At Harvard, Altringer leveraged that interest into the Flavor Genome Project, an online database that enables users to look up any ingredient and see its flavor attributes. In addition to listing details like acidity level, the database also describes foods it pairs well with and commonly confused ingredients.

When the database proved to be too complex for a casual cook, Altringer used it to build a mobile game to teach amateurs.

“The casual, mobile game space is clearly very engaging, but there is room for fun-first games that are also teaching you something for your offline life,” she said. “I would love for this to eventually become a platform for interactive understanding about food and flavor.”

She hopes to continue adding new elements to Chef League. Altringer would like to incorporate sponsored ingredients, perhaps in partnership with the U.N. World Food Program’s food waste initiative, for instance, where a user could earn extra points for using an ‘ugly’ carrot that might typically be discarded.

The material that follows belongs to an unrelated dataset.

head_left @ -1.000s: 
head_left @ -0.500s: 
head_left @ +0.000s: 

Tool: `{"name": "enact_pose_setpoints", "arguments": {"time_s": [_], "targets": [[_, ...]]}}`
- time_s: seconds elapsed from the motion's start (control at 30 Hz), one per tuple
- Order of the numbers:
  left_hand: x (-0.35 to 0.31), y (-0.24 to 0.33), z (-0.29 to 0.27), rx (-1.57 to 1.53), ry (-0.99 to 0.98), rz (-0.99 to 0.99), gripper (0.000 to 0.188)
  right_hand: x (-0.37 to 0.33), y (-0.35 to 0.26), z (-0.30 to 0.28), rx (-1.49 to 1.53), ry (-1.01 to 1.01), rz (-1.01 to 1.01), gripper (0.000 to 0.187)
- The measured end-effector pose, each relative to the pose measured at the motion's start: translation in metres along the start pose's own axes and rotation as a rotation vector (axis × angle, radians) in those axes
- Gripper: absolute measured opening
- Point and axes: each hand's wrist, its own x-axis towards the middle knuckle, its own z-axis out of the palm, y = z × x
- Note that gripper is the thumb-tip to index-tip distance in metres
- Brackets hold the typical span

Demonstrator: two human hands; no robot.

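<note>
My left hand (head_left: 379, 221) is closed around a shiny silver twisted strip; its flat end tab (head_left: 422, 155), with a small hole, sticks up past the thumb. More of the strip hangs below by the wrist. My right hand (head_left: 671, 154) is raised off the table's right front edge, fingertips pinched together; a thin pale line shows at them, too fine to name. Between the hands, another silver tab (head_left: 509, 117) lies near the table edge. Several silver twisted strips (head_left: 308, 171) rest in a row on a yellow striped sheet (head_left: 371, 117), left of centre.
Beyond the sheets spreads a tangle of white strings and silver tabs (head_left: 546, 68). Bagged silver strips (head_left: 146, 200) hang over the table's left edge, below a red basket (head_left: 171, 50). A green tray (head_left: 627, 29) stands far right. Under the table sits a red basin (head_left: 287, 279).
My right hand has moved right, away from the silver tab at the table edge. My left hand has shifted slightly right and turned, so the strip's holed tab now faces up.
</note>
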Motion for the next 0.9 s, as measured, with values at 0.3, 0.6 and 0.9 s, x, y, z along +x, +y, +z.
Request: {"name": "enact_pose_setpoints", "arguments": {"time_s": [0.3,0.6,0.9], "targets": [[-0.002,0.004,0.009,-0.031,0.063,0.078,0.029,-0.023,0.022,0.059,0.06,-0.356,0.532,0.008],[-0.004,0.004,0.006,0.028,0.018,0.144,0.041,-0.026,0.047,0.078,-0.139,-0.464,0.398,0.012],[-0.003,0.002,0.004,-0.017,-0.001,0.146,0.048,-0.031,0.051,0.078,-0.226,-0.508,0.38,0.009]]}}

Altringer would also like to get chefs in the game. Chef League currently incorporates data from chefs, but she hopes to have human chefs compete, providing inspiration and advice to users. Future versions may also include the latest science about flavor compounds and the genetics of a person’s taste preferences to give casual users access to state-of-the-art knowledge.

“You can read a chef’s memoir or a cookbook, make every recipe from a culinary website, but you still haven’t learned to be creative in your own way,” she said. “You haven’t developed your own chef intuition in a way that capacitates you to do more. Why can’t these different touch points build on each other to teach how flavors work?”